*Problem details:* The copy must match the data below line for line and contain no images.

*Provided material:*
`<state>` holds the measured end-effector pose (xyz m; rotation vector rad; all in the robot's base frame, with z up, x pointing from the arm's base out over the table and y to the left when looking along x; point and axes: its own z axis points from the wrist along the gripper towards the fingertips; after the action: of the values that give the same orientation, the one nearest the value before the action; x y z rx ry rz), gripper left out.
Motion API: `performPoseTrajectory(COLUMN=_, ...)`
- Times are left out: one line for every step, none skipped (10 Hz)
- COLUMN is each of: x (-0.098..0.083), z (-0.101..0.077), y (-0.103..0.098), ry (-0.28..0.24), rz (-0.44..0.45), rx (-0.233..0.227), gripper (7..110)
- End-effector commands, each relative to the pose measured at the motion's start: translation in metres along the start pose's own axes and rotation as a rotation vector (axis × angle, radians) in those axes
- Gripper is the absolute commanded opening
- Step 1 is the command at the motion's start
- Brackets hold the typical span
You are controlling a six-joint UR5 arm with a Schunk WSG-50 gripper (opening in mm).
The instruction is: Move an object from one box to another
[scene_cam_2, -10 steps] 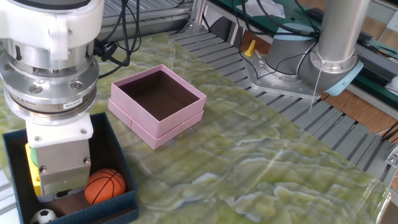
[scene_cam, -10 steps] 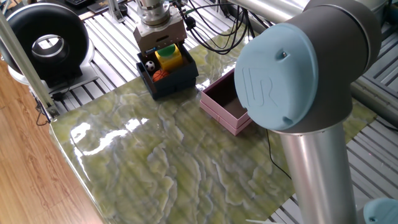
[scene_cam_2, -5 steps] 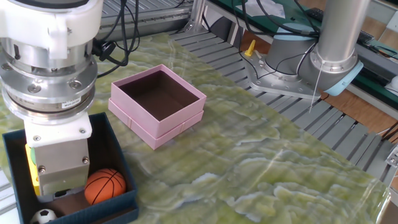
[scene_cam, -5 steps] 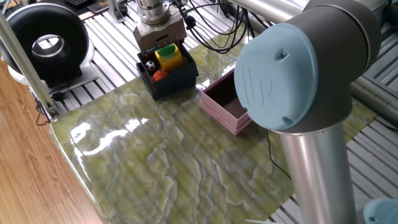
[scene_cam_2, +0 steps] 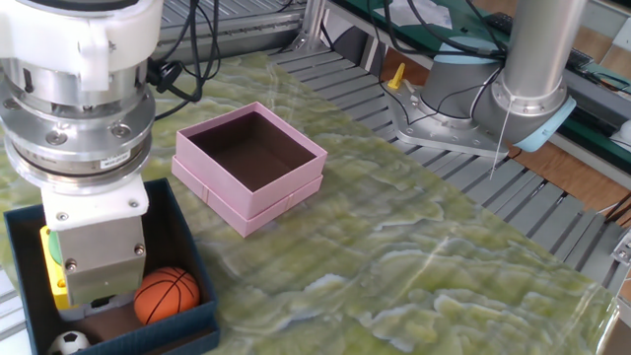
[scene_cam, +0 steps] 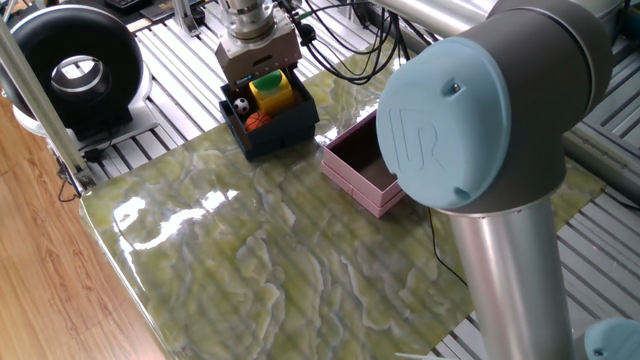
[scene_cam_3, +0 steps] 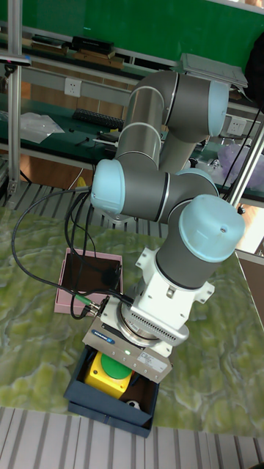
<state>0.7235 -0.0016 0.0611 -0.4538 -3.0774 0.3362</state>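
Grey metal of the gripper [scene_cam_2: 95,301] is sunk into the dark navy box [scene_cam_2: 187,256], its body hiding the fingertips in every view, so whether the fingers are spread, narrowed or closed on something cannot be told. What matters for the coming move is that the yellow block [scene_cam: 271,92] sits directly beneath the tool: in the tall fixed view its yellow body with a green top [scene_cam_3: 111,368] shows just under the gripper's flange, and in the other fixed view only a yellow sliver shows at the tool's left edge. My judgement is that this block is the object being taken, though contact is hidden. Just beside the gripper, on its right in the other fixed view, rests a small basketball [scene_cam_2: 166,295], touching or nearly touching the tool, and a tiny soccer ball [scene_cam_2: 67,342] lies in the near corner. The pink box [scene_cam_2: 251,166] stands apart from the navy one on the green marbled table [scene_cam_2: 414,266], to the right and farther back in that view, open-topped, with nothing visible inside. A lift straight up, then a short sideways carry toward pink, seems called for.
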Motion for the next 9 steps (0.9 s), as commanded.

*Solution for this problem:*
`<state>` holds the measured end-effector pose (xyz m; rotation vector rad; all in the robot's base frame, with z up, x pointing from the arm's base out over the table and y to the left when looking along x; point and axes: its own z axis points from the wrist along the gripper towards the fingertips; after the action: of the values that give the same orientation, the one nearest the value before the action; x y z rx ry rz), gripper left out.
Motion API: `performPoseTrajectory(COLUMN=_, ...)`
- Times are left out: one line for every step, none skipped (10 Hz)
- COLUMN is each of: x (-0.098..0.083), z (-0.101..0.077), y (-0.103..0.098), ry (-0.28..0.24), rz (-0.44..0.45), rx (-0.233..0.227), gripper (7..110)
- End-effector commands, each relative to the pose measured at the motion's start: translation in metres along the start pose's own axes and rotation as a rotation vector (axis × angle, radians) in those axes
- Gripper is the absolute commanded opening
- Step 1 is the command at the motion's start
- Brackets hold the typical span
You are controlling a six-joint UR5 arm with a Schunk WSG-50 gripper (opening in mm).
The instruction is: Move an object from one box to another
[scene_cam_2, -10 steps] 
[scene_cam, -10 steps] 
[scene_cam_2, -5 steps] 
[scene_cam, -5 steps] 
[scene_cam_2, +0 steps] 
[scene_cam, +0 steps] 
[scene_cam_3, +0 steps] 
<state>0.7235 -0.0016 0.0611 -0.4538 -3.0774 0.3362</state>
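Grey metal of the gripper [scene_cam_2: 95,301] is sunk into the dark navy box [scene_cam_2: 187,256], its body hiding the fingertips in every view, so whether the fingers are spread, narrowed or closed on something cannot be told. What matters for the coming move is that the yellow block [scene_cam: 271,92] sits directly beneath the tool: in the tall fixed view its yellow body with a green top [scene_cam_3: 111,368] shows just under the gripper's flange, and in the other fixed view only a yellow sliver shows at the tool's left edge. My judgement is that this block is the object being taken, though contact is hidden. Just beside the gripper, on its right in the other fixed view, rests a small basketball [scene_cam_2: 166,295], touching or nearly touching the tool, and a tiny soccer ball [scene_cam_2: 67,342] lies in the near corner. The pink box [scene_cam_2: 251,166] stands apart from the navy one on the green marbled table [scene_cam_2: 414,266], to the right and farther back in that view, open-topped, with nothing visible inside. A lift straight up, then a short sideways carry toward pink, seems called for.
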Motion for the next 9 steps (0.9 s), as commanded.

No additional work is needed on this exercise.